Se un’azienda paga in contanti, rischia una sanzione da 1.000 a 5.000 euro. E nei casi più gravi (per esempio in presenza di lavoro nero) la multa può aumentare, insieme alle conseguenze contributive e fiscali.

Le eccezioni al divieto: quando lo stipendio in contanti è ancora possibile

Nonostante il divieto sia generale, la legge riconosce alcune eccezioni. Secondo la normativa vigente, si può ancora pagare lo stipendio in contanti in questi casi:

1) Lavoro domestico
Colf, badanti, baby-sitter e addetti ai servizi familiari possono essere pagati in contanti. La norma lo consente, perché si tratta di rapporti particolari, spesso gestiti da famiglie e non da imprese. Tuttavia, è sempre consigliabile effettuare un bonifico o un pagamento elettronico, anche per poter usufruire delle detrazioni fiscali previste per chi assume regolarmente.

2) Collaborazioni occasionali e borse di studio
Chi svolge un lavoro autonomo occasionale, uno stage o riceve una borsa di studio non è un “dipendente” in senso stretto. Per questo la retribuzione in contanti può essere accettata, se prevista dal contratto e se gli importi sono modesti.

3) Rimborsi spese
Un’altra eccezione riguarda i rimborsi spese (per esempio vitto, alloggio o trasferte) che possono essere pagati in contanti, purché documentati con scontrini o ricevute. Diverso invece è il caso delle indennità di trasferta, che fanno parte dello stipendio e devono essere pagate con metodi tracciabili.
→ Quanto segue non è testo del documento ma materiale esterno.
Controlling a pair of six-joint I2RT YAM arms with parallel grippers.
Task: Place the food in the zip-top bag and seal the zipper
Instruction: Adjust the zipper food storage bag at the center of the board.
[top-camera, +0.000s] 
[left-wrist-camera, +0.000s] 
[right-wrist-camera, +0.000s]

Sanzioni e controlli: cosa rischia chi paga in contanti

Le sanzioni per chi paga lo stipendio in contanti restano severe. Oltre alla multa che può arrivare a 5.000 euro, i controlli dell’Ispettorato Nazionale del Lavoro (INL) sono diventati più frequenti e approfonditi.

Anche comportamenti “furbi” (come fare un bonifico e poi chiedere al lavoratore di restituire parte della somma) vengono considerati elusione della legge. In questi casi l’azienda rischia non solo sanzioni amministrative, ma anche contestazioni sul piano contributivo e fiscale.

Per i lavoratori, sapere che la busta paga firmata non equivale a prova di pagamento è fondamentale: in caso di mancata retribuzione, possono rivalersi sul datore e chiedere l’esibizione dei documenti bancari.

Best practice per pagare correttamente lo stipendio

Oggi la tracciabilità dei pagamenti non è più solo un obbligo di legge, ma anche una buona prassi di tutela reciproca. Ecco alcuni consigli pratici per non sbagliare:

  • usare sempre bonifici bancari o carte con IBAN intestate al lavoratore;
  • conservare le ricevute dei pagamenti insieme alla busta paga;
  • evitare il contante anche quando la legge lo consente, per mantenere una documentazione completa;
  • informarsi in anticipo sul tipo di contratto e sul trattamento fiscale delle somme erogate.

Per chi non ha un conto corrente, oggi esistono carte prepagate nominative e soluzioni digitali (come app di pagamento con IBAN) che permettono di rispettare la normativa senza costi eccessivi.